▶ **ASSIGNED TASK**: Within the data that follows, how many lines contain the word "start"? Reply with only the number.

▶ **DATASET EXTRACT**:

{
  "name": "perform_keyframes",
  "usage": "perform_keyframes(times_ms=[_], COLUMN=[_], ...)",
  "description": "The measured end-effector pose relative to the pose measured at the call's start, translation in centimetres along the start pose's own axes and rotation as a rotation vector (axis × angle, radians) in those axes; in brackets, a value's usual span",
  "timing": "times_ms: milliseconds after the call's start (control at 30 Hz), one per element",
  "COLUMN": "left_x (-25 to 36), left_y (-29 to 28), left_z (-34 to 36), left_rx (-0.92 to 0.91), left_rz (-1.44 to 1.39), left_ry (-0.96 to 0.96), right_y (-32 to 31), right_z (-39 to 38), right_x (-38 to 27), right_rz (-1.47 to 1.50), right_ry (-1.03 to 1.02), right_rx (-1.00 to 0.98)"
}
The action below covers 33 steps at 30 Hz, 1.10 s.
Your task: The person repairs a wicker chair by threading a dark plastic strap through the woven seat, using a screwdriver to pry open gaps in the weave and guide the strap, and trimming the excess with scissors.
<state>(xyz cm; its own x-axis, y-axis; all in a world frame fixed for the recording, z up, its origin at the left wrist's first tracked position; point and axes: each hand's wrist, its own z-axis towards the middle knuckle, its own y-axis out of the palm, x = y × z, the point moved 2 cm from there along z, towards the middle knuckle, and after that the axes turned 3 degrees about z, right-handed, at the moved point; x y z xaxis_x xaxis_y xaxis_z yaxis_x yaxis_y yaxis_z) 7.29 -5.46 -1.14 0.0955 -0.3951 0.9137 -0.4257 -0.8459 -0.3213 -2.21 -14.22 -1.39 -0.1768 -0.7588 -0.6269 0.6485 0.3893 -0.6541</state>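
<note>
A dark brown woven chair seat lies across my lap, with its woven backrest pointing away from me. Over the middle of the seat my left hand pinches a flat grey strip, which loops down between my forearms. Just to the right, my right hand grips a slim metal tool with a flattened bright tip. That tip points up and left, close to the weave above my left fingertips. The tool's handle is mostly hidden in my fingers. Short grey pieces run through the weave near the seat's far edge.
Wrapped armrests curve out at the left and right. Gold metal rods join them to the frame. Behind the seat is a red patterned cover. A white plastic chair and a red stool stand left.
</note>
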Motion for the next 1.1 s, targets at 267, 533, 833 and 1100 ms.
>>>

▶ **WRITTEN SOLUTION**: 2